Hay una frase que parece obligada a este respecto: «Casa de nadie.»
Esta frase la utilizó un compañero de curso de Harvard que salió también con Sarah, pero sólo dos veces, que yo recuerde. Le pregunté qué le parecía y me contestó con cierta amargura: «¡Casa de nadie!» Este individuo era Kile Denny, un jugador de fútbol de Filadelfia. Alguien me contó hace poco que Kile murió de una caída en la bañera el día que los japoneses bombardearon Pearl Harbor. Se abrió la cabeza con un grifo.

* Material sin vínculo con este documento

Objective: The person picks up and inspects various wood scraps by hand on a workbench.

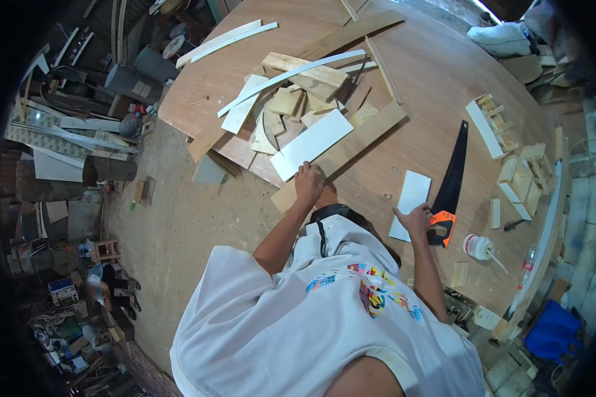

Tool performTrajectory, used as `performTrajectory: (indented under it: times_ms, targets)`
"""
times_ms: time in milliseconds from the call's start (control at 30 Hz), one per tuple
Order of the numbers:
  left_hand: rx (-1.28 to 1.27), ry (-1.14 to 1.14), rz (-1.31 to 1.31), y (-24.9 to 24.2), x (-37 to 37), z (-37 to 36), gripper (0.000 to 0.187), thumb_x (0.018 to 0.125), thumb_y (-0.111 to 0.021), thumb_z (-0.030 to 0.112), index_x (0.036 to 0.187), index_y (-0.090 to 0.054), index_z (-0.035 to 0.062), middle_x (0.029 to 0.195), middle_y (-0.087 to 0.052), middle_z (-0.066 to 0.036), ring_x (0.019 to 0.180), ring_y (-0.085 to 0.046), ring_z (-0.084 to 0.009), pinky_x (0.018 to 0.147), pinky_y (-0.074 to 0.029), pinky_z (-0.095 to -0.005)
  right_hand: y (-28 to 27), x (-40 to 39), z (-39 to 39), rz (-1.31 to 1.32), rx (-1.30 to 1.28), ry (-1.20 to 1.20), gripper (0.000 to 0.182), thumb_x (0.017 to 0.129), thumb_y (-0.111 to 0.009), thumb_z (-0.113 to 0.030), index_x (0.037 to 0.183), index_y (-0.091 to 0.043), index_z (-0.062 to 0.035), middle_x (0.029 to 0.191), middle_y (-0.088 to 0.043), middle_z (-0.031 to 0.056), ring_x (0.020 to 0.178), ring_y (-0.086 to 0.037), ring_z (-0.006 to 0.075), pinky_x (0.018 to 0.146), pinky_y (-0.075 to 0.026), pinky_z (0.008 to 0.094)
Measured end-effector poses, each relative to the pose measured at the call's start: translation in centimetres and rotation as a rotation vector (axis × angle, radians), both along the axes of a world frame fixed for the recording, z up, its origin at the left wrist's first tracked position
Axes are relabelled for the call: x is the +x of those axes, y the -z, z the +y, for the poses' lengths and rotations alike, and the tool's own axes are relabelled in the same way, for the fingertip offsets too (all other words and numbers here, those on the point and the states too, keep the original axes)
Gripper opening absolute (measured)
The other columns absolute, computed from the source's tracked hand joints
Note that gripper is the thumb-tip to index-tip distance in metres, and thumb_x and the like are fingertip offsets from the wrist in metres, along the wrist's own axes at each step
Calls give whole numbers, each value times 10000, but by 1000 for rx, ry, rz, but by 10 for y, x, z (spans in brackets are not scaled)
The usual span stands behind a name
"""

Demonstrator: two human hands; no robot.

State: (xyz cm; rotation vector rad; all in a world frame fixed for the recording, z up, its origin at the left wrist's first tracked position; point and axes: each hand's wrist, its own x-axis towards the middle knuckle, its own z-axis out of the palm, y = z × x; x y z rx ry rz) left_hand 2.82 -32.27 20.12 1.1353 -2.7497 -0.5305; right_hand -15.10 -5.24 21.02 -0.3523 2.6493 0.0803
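My left hand (309,182) lies across a brown plank (371,137), its fingers curled together and their tips at the lower edge of a white board (312,144). The thumb side is partly hidden. My right hand (415,220) is spread over a smaller white board (414,190), with the thumb on the board's left side. Its other fingers reach toward the orange handle of a hand saw (453,169), whose black blade points away from me. I cannot make out a grip on the handle.
A pile of wood offcuts (286,100) lies on the round-edged table (437,79) beyond my left hand. Small wooden frames (520,180), a white pot (477,247) and a plastic bottle (528,264) stand to the right. A person (106,288) is at the far left.
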Motion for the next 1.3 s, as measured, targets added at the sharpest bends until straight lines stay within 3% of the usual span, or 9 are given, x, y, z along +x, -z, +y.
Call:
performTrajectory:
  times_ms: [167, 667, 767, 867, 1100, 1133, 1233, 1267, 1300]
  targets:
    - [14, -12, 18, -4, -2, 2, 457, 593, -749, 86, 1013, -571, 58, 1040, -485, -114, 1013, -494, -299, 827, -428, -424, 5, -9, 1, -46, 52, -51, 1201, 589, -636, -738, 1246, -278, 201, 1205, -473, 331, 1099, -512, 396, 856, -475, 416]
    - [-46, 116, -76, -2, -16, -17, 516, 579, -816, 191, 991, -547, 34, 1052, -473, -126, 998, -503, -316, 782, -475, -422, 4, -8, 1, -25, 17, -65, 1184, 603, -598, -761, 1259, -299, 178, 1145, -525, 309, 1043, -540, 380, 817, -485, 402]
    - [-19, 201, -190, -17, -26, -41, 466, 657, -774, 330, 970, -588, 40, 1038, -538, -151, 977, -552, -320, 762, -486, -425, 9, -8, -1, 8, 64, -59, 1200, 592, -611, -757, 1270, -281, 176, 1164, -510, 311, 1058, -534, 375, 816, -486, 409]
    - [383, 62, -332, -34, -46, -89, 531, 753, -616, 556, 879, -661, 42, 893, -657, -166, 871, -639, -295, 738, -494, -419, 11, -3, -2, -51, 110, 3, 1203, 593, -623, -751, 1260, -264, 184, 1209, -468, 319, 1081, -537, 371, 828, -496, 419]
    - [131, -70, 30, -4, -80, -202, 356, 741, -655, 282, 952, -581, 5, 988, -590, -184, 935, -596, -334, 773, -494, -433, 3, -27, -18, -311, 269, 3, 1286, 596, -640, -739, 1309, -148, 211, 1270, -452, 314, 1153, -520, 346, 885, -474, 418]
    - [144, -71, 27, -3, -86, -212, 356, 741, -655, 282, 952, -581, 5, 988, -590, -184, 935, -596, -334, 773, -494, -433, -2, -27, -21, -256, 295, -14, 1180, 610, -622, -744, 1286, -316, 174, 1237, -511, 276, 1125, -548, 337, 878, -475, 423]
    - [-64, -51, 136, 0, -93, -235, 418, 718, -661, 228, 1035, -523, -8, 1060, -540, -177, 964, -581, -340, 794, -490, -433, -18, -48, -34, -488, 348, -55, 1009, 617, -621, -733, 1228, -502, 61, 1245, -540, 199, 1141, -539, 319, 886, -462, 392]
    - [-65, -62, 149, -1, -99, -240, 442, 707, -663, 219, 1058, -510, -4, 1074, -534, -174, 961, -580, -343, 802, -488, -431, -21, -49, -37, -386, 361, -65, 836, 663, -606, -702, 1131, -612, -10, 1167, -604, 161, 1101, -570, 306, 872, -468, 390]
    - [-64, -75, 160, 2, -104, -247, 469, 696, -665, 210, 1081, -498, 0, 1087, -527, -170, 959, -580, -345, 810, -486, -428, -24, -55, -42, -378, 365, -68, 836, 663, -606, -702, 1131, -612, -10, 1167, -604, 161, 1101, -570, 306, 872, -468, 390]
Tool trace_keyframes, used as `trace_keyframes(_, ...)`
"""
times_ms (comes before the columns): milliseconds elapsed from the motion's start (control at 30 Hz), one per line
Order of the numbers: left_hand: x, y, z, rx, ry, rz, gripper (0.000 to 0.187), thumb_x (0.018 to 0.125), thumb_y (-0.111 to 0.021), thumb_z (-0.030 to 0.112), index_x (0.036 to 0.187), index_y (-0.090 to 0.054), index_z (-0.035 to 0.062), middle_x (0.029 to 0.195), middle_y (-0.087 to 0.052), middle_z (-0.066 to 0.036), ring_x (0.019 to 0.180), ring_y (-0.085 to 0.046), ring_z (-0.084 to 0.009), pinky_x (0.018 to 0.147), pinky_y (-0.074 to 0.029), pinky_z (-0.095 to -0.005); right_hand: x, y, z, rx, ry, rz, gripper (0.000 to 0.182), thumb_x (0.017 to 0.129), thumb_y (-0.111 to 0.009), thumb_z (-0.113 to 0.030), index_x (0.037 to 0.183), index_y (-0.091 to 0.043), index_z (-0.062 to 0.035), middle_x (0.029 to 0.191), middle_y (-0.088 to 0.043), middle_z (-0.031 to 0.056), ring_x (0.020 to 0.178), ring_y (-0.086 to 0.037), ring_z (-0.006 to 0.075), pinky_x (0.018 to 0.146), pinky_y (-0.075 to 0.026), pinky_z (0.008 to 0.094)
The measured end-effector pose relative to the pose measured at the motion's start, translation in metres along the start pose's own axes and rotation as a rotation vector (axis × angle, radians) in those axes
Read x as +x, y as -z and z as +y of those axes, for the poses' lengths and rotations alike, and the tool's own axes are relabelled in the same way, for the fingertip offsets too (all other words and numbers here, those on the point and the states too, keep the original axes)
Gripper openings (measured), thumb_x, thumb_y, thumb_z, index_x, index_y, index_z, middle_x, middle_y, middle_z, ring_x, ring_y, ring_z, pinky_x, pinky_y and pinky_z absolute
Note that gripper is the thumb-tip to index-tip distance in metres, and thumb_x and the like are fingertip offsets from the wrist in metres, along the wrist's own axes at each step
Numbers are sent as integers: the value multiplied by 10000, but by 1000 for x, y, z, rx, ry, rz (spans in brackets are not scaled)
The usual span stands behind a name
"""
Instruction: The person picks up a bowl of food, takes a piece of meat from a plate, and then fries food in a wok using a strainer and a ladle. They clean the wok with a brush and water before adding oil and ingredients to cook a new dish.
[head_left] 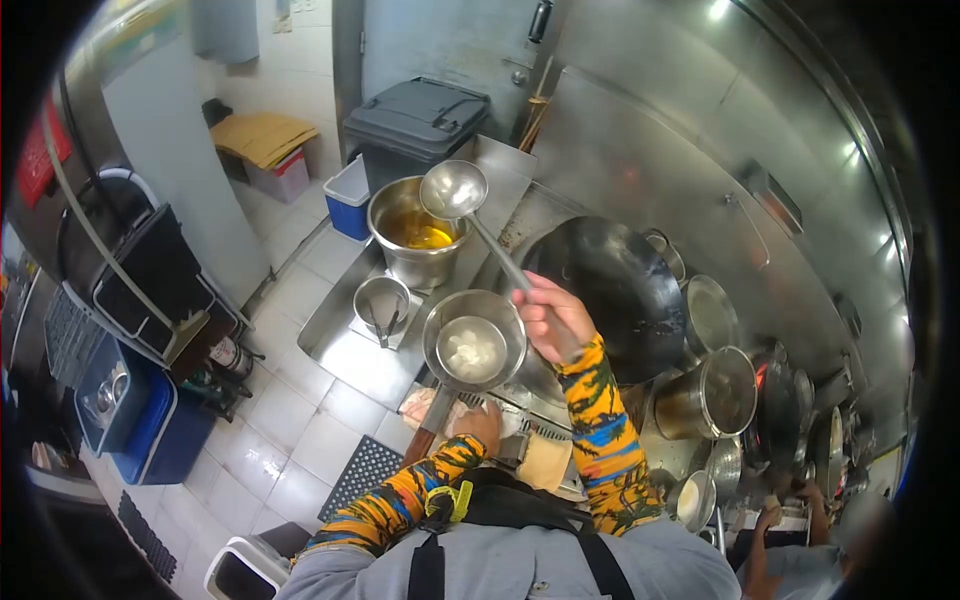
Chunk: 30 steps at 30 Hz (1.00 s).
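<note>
My right hand (556, 318) is wrapped around the handle of a steel ladle (453, 188), whose bowl hangs over the rim of a steel pot (407, 262) holding yellow oil. My left hand (478, 427) is low in front of me, closed on a pale cloth (497, 414); its fingertips are partly hidden. Just left of that hand runs the wooden handle (435, 420) of a deep steel pan (432, 335). White slices (472, 352) lie in liquid in this pan. To the right of my right hand sits a large black wok (620, 300).
A small steel pot (381, 304) stands on the steel counter (345, 355). On the right are a stockpot (712, 395), more pans, and another person's hands (770, 515). A grey bin (420, 115) stands behind; blue tubs (150, 430) are on the left.
</note>
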<state>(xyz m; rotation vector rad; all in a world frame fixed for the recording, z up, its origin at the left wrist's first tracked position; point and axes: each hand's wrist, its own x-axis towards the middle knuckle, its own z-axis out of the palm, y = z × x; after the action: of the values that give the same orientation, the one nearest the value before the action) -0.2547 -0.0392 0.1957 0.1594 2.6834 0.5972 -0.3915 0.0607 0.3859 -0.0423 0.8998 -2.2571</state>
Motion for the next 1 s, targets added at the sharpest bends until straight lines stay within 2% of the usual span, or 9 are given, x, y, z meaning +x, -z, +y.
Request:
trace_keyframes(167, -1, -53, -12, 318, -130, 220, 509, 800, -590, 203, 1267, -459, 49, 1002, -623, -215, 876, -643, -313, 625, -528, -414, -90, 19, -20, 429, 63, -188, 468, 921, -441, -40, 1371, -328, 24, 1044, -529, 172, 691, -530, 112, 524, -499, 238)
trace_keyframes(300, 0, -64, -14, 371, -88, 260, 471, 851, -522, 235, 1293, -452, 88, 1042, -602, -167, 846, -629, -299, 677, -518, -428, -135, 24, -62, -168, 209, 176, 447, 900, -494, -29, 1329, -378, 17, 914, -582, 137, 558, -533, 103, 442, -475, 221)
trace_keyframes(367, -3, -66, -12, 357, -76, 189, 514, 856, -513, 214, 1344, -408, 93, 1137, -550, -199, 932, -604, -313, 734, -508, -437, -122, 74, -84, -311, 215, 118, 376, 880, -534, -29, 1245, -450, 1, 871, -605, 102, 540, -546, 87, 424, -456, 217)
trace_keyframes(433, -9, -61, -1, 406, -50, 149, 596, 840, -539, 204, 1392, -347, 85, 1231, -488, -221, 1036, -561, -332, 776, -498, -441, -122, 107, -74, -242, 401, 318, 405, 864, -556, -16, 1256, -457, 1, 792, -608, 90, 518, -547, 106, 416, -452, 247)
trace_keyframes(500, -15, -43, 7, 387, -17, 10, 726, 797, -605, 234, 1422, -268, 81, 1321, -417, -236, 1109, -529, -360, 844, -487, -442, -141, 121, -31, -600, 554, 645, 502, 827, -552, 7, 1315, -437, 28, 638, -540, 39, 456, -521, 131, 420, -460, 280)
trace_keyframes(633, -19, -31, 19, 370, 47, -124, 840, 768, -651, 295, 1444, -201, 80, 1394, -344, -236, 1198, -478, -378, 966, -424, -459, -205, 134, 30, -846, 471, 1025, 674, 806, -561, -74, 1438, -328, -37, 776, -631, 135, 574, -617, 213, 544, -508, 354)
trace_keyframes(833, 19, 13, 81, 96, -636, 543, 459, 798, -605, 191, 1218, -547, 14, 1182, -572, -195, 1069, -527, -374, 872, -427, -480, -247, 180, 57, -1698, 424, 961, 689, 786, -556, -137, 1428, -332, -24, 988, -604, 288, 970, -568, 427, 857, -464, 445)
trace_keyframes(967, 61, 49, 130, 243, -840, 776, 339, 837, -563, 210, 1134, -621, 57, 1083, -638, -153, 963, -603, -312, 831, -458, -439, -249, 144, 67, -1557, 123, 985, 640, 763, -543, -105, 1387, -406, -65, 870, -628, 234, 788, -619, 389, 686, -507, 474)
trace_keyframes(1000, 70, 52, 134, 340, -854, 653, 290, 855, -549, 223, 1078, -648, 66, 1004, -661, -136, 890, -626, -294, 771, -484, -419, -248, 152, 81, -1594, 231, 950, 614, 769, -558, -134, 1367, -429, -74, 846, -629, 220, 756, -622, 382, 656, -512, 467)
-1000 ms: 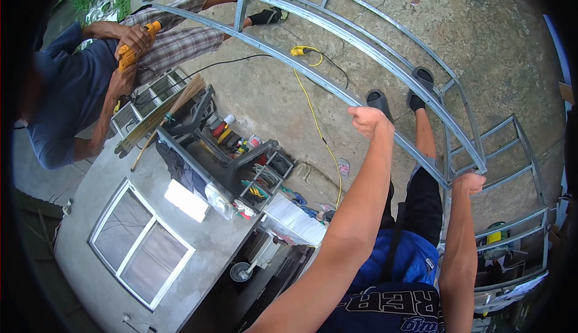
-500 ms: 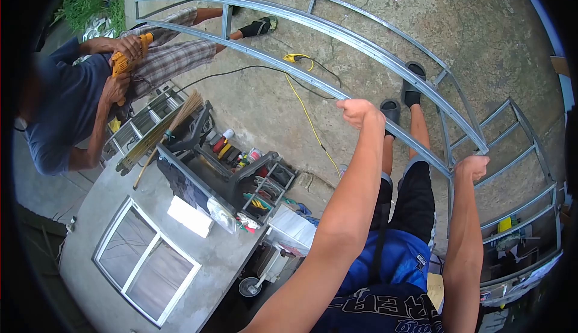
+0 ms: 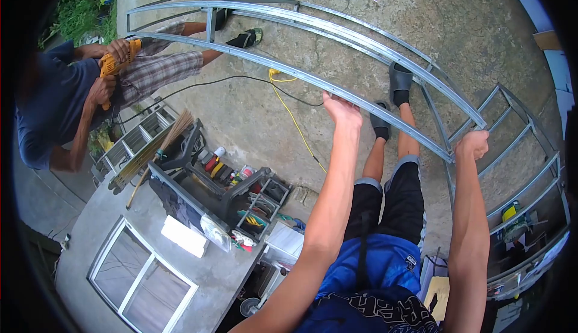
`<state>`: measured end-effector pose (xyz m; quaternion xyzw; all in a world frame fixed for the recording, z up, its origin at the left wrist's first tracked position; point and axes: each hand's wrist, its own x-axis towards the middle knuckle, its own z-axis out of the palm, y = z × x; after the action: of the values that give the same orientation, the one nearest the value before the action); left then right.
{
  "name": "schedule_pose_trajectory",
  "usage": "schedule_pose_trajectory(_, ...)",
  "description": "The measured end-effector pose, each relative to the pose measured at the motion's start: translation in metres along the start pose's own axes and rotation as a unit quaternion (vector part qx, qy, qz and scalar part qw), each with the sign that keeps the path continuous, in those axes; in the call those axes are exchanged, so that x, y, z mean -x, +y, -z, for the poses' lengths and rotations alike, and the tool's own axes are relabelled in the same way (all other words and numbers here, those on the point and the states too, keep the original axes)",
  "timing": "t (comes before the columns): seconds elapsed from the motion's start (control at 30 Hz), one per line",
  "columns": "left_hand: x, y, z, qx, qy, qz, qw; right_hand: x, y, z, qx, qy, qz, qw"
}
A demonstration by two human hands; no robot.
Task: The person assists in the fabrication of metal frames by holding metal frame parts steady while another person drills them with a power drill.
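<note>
A long, curved metal frame (image 3: pixel 277 66) of silvery channel strips with short cross pieces spans the upper part of the head view. My left hand (image 3: pixel 342 109) supports its near rail from below; the thumb side shows and the other fingers are partly hidden by the rail. At the frame's right end, my right hand (image 3: pixel 472 144) is closed around the metal near the corner. On the far left, another person holds a yellow power drill (image 3: pixel 117 57) with both hands, close to the frame's left end.
A second metal frame (image 3: pixel 551 161) stands at the right. Below the person lie an aluminium ladder (image 3: pixel 135 134), a broom (image 3: pixel 174 131) and a black tool rack (image 3: pixel 226 191). A yellow cord (image 3: pixel 295 119) and a dark cable cross the concrete floor (image 3: pixel 385 8). A framed window (image 3: pixel 141 273) is lower left.
The frame's left end has come lower in view and my left hand has shifted left, its fist loosened to a palm-up hold under the rail. My right hand stays at the corner.
</note>
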<state>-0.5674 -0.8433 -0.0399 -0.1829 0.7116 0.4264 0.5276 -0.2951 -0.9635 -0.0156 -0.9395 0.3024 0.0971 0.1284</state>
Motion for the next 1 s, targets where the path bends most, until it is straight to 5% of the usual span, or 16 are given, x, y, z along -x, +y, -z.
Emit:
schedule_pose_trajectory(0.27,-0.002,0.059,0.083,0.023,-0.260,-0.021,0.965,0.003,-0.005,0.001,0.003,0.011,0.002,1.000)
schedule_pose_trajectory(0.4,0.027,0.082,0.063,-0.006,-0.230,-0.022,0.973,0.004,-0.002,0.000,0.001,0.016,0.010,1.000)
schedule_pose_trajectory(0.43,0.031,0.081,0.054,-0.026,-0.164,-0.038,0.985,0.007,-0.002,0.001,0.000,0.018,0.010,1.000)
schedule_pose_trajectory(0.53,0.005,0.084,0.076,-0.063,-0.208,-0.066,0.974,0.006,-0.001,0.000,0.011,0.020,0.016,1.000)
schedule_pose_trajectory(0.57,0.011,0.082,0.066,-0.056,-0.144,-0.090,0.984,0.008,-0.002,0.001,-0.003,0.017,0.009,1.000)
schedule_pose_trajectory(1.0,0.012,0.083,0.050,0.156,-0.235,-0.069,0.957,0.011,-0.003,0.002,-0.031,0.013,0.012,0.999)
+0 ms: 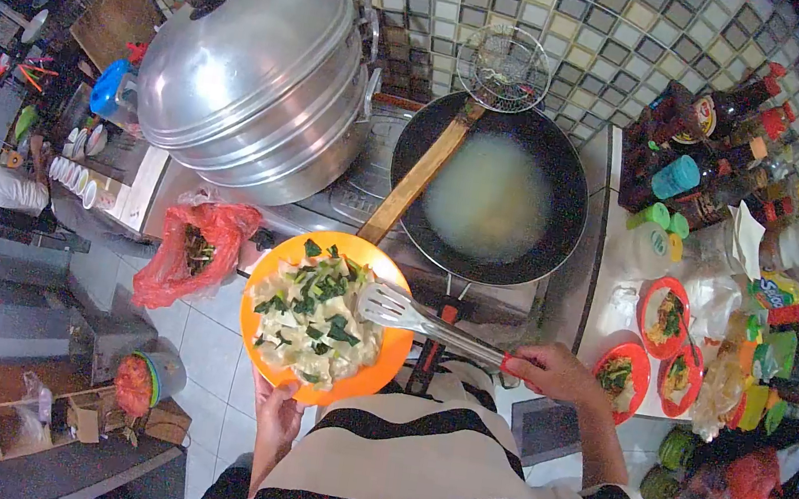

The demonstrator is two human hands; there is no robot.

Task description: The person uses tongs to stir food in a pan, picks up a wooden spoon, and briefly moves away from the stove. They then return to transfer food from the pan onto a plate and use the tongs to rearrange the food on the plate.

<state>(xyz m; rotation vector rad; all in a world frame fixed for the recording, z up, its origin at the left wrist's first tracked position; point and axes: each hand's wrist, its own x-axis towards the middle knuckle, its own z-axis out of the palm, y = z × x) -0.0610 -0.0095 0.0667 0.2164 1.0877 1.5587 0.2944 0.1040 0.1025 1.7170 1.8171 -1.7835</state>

Así que puedo fijar la fecha de la muerte de Kile Denny con absoluta exactitud. Siete de diciembre de Milnovecientos Cuarentaiuno.
—Estás muy guapa, cariño —dijo la señora Sutton a Sarah.
La señora Sutton era patéticamente anciana... unos cinco años más joven que yo ahora. Pensé que podría echarse a llorar por la belleza de Sarah, y porque aquella belleza se desvanecería inevitablemente sólo en unos años, y etcétera, etcétera.
Era una mujer muy sabia.
—Me siento tan tonta —dijo Sarah.
—¿No crees que eres guapa? —dijo su abuela.
—Sé que soy guapa —dijo Sarah—. Me miro al espejo y pienso «soy guapa».
—¿Entonces cuál es el problema? —dijo su abuela.
—Es que eso de ser guapa es una cosa muy rara —dijo Sarah—. Otras personas son feas, pero yo soy guapa. Walter dice que soy guapa. Tú dices que soy guapa. Yo digo que soy guapa. Todo el mundo dice «guapa, guapa, guapa», y una empieza a preguntarse qué es eso, y qué tiene de maravilloso.
—Pues que haces
feliz
a la gente con tu belleza —dijo su abuela.
—A mí me hace muy feliz, desde luego —dije. Sarah se echó a reír.
—Es tan tonto —dijo—. Tan estúpido —dijo.
—Quizás no debieses pensar tanto en ello —dijo su abuela.
—Eso es como decirle a un enano que deje de pensar que es enano —dijo Sarah, y se echó a reír de nuevo.
—No deberías seguir diciendo que todo son bobadas y tonterías —dijo su abuela.
—Todo son bobadas y tonterías —dijo Sarah.
—Ya verás como no es así cuando te hagas mayor —le prometió su abuela.
—Yo creo que todas las personas mayores presumen de saber lo que pasa, que dicen que todo es muy serio y muy maravilloso —dijo Sarah—. Que yo sepa, los viejos no han descubierto nada que de verdad sea nuevo. Puede que si la gente no se volviese tan seria de mayor, no tuviéramos ahora una Depresión.